Small change in pyEIT library

I have made a small change inside the pyEIT library in the gn() function of JAC(EITbase) class, which allows to return back the gtol array. I added a new optional flag named converge_info which is set to False by default. When the converge_info flag is set to True, it will return an additional array which contains the gtol value at each iteration.

    # previously 
    ds1 = eit.gn(mean_data, lamb_decay=0.1, lamb_min=1e-5, maxiter=max_iterations, verbose=True)


    # new change allows this but keeps previous function working too
    ds1, convergence_list = eit.gn(mean_data, lamb_decay=0.1, lamb_min=1e-5, maxiter=max_iterations, verbose=True,converge_info=True)

    # convergence_list contains the gtol values at each iteration

The array is used for displaying the convergence graph in the application.

Next Steps / Improvements to be made

Multi User Sessions

Because currently the application is running locally, the usage of global variables will not be a problem. But when you host this and multiple users are using the web application, then if a user access a global variable this will cause the change of state of the other users.

IMPORTANT : Current version is still using global variables so it is not well suited for multi users. Must take into consideration of the global variables or else application will break or not behaving how you expect.

For this not to happen we need to separately identify memory with session-ids. Only a person with the correct session-id can access his part of memory.

This may give a start on how to implement : https://dash.plotly.com/sharing-data-between-callbacks . But I could not find anything that might be very relevant for our need. There are some recommendation with using Redis but I am not familiar yet.

Integration with Google Cloud

This is a sketch draft of what might work. I have not truly implemented this because I did not have enough time. But try to see if this design might work or not.

Cloud Architecture Design

I got inspiration from : https://github.com/WileyIntelligentSolutions/wiley-dash-boilerplate2 . This example he used Celery to run long background processes locally.

Steps (subject to change)

  1. The numpy files are uploaded and stored in memory.

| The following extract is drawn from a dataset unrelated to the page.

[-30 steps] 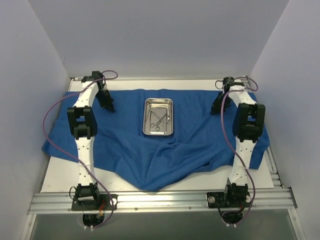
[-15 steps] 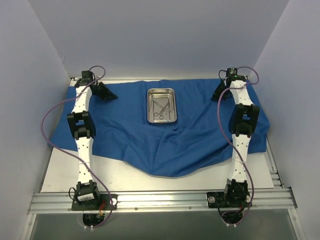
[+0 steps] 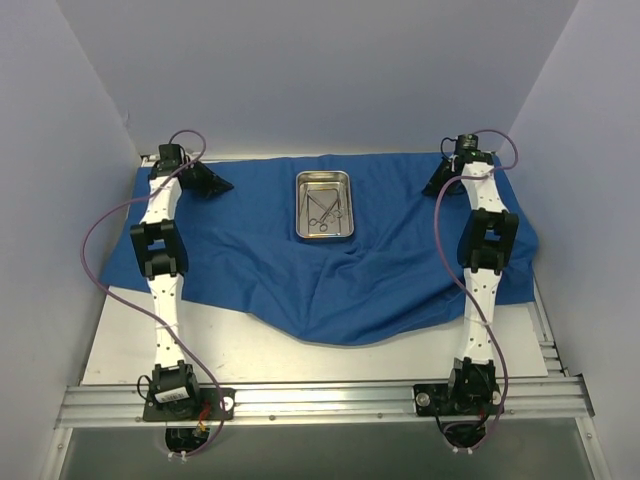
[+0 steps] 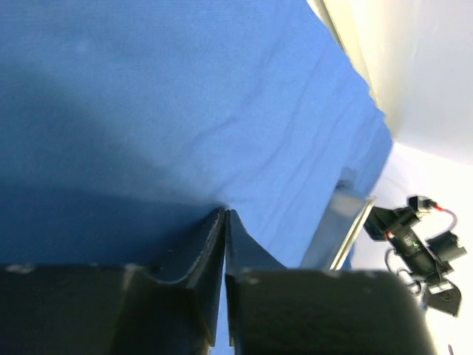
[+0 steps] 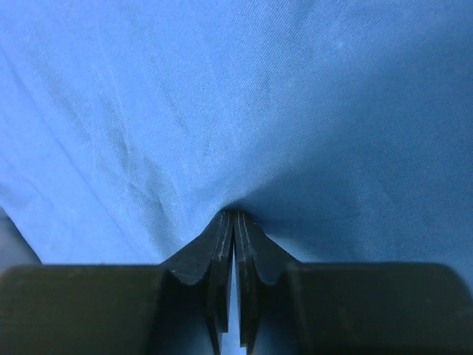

  2. The numpy files proceed to be stored in the firestore database. Which it identified by a unique generated session id by the application.

  3. Multiple things will happen here. 3.1 When a user clicks a triggering button, a callback function will be called and a task to compute the image is created. 3.2 At the same time, the callback will also trigger a dcc.Interval component that will keep fetching firestore for updates at a timely interval. Usually this dcc.Interval will be off and not doing anything, only when a task has been created it will be activated.

  4. The task is finally sent to the Google App Engine (sent through HTTP Endpoint) after being in the queue.

  5. The server running in Google App Engine will receive the task. Look at the information inside the task (session_id, parameters, etc). Then continue to compute what is instructed by the task. Then store the results in Firestore.

  6. The dcc.interval sees that the data is ready to be fetched and fetches the data from firestore. Which will triggers a callback function to display the results.